What you have to do
How many of the lines below have the word "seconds" in them? The answer is that number and nothing more.

Available data
──────────────────────────────
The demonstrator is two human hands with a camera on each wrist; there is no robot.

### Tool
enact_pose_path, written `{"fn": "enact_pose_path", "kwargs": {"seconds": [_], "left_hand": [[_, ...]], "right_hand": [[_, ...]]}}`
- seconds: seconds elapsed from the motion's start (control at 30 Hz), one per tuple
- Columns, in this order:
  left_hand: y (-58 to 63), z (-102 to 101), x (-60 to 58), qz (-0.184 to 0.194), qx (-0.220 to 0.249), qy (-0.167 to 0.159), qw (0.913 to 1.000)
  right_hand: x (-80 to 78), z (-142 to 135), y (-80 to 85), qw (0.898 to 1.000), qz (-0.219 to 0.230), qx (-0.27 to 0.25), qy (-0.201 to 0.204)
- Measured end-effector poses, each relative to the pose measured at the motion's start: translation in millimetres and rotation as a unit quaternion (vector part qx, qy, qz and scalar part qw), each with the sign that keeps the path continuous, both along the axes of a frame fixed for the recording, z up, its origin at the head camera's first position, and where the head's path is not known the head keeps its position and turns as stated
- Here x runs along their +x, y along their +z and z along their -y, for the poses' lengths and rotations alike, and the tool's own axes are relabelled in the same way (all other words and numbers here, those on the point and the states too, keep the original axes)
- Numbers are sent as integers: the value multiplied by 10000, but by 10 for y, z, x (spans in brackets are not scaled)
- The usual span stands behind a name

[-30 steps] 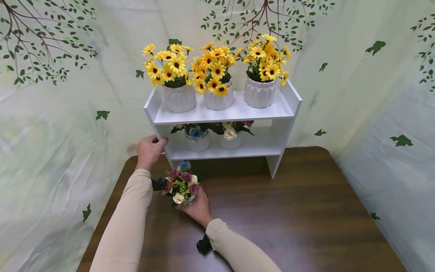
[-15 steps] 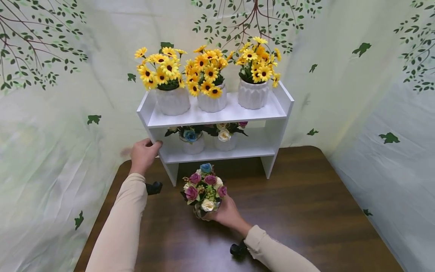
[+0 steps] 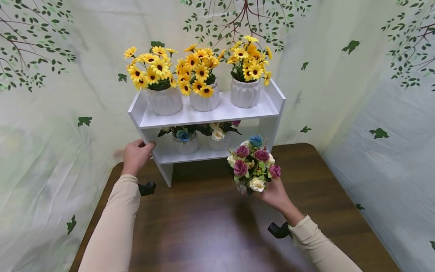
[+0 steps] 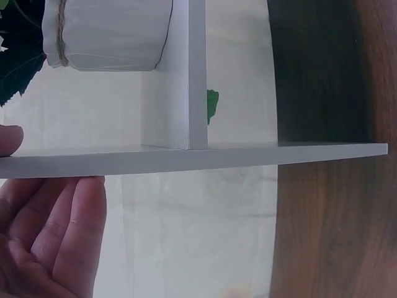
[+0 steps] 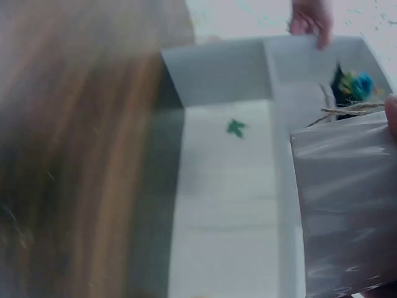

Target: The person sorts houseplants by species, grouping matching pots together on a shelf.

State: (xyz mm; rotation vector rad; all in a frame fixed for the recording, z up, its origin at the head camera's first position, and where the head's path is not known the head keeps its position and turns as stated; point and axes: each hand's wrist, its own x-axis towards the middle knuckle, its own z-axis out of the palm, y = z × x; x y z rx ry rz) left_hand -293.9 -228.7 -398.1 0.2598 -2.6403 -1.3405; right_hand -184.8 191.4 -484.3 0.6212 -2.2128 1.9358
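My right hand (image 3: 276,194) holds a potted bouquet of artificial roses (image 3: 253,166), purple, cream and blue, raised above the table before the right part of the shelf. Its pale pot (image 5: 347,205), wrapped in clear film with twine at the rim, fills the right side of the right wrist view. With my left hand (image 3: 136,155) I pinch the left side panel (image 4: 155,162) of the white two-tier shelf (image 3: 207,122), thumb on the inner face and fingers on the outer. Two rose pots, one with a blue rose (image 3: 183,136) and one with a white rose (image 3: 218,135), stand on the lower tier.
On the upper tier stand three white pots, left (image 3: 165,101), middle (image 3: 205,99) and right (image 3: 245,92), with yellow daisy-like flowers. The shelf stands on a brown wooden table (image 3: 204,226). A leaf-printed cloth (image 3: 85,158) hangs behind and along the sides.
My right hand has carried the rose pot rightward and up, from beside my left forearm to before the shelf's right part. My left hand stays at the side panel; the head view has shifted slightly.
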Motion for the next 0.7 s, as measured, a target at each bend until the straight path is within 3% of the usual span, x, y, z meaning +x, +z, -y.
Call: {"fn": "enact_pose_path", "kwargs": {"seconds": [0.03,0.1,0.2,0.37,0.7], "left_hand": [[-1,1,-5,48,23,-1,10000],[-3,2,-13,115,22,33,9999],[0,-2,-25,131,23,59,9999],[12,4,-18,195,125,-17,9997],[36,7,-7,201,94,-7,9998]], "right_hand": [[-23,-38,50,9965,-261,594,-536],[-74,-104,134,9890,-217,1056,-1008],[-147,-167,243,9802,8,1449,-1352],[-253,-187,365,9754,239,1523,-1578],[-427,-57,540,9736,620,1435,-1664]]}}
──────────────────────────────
Answer to this problem
3